Lorsque Puigdemont a fixé à vendredi la rencontre avec les principaux dirigeants du parti, il l'a fait avec l'espoir que le Conseil du Congrès aurait déjà décidé de traiter ou non la proposition non législative sur le question de confiance Pedro Sánchez. En décembre, l'ancien président avait déjà annoncé que ne pas autoriser ce débat, alors qu'il appartient exclusivement au président du gouvernement de se soumettre à une question de confiance, pourrait avoir des « conséquences irréversibles » pour le pouvoir législatif, et il a également demandé à son parti d'être « préparé » à toute « éventualité ».
Cependant, après les derniers avertissements des rangs post-convergents et face au risque d'échec des négociations par Junts, le PSOE a décidé de gagner du temps et de reporter la décision du Conseil du Congrès.
Ceux de Puigdemont dressent un bilan clairement négatif du respect du pacte d'investiture avec le PSOE un an et deux mois après la conclusion de l'accord.

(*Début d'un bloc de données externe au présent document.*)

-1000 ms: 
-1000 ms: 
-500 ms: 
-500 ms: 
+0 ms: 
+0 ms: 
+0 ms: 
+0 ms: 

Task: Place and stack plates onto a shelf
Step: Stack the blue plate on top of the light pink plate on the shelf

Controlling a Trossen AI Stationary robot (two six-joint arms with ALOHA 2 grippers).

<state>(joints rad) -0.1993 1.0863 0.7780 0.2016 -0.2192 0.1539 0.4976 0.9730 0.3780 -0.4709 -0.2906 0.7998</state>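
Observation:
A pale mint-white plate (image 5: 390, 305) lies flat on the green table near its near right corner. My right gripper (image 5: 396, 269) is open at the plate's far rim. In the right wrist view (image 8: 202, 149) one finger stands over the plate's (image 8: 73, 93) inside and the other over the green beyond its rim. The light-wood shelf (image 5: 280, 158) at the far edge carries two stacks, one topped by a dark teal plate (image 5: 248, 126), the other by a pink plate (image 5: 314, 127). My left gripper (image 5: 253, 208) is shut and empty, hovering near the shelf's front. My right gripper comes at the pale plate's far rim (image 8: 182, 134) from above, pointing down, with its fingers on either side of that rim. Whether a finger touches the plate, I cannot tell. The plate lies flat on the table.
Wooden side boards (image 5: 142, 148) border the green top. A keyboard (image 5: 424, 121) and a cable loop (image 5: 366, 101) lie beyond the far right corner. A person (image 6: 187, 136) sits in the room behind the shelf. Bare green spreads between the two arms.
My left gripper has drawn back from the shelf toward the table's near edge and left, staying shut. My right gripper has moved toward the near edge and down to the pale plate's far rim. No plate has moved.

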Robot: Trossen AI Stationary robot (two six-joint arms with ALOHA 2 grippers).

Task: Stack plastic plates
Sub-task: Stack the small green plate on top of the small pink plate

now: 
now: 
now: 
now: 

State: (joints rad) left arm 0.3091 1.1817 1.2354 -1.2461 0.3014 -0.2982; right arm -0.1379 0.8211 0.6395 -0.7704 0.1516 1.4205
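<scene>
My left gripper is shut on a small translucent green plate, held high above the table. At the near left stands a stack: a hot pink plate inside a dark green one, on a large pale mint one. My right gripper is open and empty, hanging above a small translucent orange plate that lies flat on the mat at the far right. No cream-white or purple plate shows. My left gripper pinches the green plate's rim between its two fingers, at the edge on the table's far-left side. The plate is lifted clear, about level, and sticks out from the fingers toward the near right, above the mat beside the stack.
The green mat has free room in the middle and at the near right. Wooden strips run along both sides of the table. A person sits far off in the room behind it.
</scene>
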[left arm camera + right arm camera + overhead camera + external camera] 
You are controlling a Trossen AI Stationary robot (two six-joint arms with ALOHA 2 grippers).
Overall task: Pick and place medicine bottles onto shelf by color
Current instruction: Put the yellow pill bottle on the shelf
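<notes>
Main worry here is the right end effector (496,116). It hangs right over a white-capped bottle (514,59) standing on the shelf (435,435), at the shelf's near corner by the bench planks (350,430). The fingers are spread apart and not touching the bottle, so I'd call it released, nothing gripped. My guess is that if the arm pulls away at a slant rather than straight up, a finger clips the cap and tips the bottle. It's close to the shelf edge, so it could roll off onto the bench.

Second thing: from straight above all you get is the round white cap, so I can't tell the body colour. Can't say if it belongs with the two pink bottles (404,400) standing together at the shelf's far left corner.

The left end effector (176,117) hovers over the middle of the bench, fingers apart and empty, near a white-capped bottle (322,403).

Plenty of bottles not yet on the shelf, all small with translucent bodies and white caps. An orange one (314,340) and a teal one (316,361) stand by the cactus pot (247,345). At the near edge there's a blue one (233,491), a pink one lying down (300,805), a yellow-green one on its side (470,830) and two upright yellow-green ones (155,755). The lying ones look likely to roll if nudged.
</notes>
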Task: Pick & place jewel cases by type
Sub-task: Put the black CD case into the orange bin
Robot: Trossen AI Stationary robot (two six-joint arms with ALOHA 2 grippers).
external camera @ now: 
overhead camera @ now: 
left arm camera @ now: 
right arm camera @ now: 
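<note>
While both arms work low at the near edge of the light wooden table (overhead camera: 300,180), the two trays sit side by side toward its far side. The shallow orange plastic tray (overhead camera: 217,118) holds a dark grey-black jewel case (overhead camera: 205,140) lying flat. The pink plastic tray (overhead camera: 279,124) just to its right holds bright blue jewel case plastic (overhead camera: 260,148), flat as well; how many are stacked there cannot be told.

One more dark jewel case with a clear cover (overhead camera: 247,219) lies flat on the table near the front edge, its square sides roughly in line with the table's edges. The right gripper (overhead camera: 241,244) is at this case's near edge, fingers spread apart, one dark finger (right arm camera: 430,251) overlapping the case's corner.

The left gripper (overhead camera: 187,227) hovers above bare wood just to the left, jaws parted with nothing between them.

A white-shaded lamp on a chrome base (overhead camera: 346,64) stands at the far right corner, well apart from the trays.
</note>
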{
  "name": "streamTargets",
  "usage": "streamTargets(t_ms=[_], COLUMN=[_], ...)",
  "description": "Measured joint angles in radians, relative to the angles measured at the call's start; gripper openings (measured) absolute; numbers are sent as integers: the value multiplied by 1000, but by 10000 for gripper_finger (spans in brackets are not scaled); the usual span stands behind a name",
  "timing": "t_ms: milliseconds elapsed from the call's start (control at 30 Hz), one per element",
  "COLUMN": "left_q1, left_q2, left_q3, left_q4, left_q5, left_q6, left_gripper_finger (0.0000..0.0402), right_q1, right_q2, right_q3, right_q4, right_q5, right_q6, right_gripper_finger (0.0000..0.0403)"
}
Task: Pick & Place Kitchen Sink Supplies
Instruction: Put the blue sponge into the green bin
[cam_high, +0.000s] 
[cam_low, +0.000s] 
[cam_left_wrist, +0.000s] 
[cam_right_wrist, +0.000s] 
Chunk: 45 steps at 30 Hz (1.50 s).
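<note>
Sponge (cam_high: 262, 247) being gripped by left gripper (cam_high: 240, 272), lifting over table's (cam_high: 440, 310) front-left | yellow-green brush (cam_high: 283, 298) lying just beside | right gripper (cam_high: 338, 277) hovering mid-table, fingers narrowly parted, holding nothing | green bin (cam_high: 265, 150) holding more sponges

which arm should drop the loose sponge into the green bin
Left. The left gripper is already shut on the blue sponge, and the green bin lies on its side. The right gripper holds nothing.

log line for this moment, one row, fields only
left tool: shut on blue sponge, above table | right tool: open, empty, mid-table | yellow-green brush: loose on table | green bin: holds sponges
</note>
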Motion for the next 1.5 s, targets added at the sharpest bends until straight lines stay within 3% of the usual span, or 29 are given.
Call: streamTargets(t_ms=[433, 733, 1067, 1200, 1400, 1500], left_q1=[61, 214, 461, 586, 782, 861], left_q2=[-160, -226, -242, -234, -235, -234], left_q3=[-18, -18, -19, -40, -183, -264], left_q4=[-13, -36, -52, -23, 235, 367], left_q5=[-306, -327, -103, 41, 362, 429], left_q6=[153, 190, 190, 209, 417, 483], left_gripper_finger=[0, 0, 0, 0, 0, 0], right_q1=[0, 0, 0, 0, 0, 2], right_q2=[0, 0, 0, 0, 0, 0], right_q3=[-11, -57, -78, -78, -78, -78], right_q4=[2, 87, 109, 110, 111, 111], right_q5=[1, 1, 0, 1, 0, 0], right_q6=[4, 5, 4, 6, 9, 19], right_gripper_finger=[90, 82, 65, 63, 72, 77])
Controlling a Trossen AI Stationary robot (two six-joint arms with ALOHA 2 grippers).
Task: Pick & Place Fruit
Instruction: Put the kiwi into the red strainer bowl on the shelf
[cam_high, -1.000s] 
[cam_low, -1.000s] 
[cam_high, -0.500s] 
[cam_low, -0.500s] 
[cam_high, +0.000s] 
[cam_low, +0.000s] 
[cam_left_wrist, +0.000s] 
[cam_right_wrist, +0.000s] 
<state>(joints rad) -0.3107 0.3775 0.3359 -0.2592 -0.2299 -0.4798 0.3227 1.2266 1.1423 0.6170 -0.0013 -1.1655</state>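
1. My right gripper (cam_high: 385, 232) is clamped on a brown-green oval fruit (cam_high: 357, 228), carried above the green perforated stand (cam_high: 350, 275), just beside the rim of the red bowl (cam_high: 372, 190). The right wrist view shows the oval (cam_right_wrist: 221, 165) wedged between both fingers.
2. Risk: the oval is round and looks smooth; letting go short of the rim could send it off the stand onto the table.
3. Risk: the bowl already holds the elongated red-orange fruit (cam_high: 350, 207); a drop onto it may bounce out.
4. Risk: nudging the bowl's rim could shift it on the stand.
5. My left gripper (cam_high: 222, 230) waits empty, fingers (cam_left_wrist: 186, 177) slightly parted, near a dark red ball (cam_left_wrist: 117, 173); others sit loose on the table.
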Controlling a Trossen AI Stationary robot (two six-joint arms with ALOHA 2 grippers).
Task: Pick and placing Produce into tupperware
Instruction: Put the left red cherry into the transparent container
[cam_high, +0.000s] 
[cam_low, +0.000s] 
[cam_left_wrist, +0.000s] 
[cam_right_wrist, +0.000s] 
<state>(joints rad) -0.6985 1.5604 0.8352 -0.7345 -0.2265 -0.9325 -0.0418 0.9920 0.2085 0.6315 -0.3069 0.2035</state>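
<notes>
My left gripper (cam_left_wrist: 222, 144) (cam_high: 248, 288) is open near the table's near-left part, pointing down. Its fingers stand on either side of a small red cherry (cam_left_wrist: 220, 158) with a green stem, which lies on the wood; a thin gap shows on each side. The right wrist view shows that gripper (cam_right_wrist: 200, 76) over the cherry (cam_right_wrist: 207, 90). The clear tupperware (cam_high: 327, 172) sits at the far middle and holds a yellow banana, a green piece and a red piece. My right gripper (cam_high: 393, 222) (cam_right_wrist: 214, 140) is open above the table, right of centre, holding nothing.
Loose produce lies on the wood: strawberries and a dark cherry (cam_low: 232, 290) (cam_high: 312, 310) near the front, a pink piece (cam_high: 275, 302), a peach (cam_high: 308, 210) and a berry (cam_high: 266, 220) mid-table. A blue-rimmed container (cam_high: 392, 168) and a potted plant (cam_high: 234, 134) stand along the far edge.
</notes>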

Au-delà du traitement de la proposition sur la question de la confiance, les post-convergents demandent que le transfert des pouvoirs en matière d'immigrationque Sánchez s'implique directement dans le statut officiel du catalan en Europe et qu'une rencontre ait enfin lieu entre le président du gouvernement et Puigdemont, ce qui, selon Junts, signifierait lui donner un « amnistie politique » pour son leaderquelle que soit l’application de la loi d’amnistie par les tribunaux.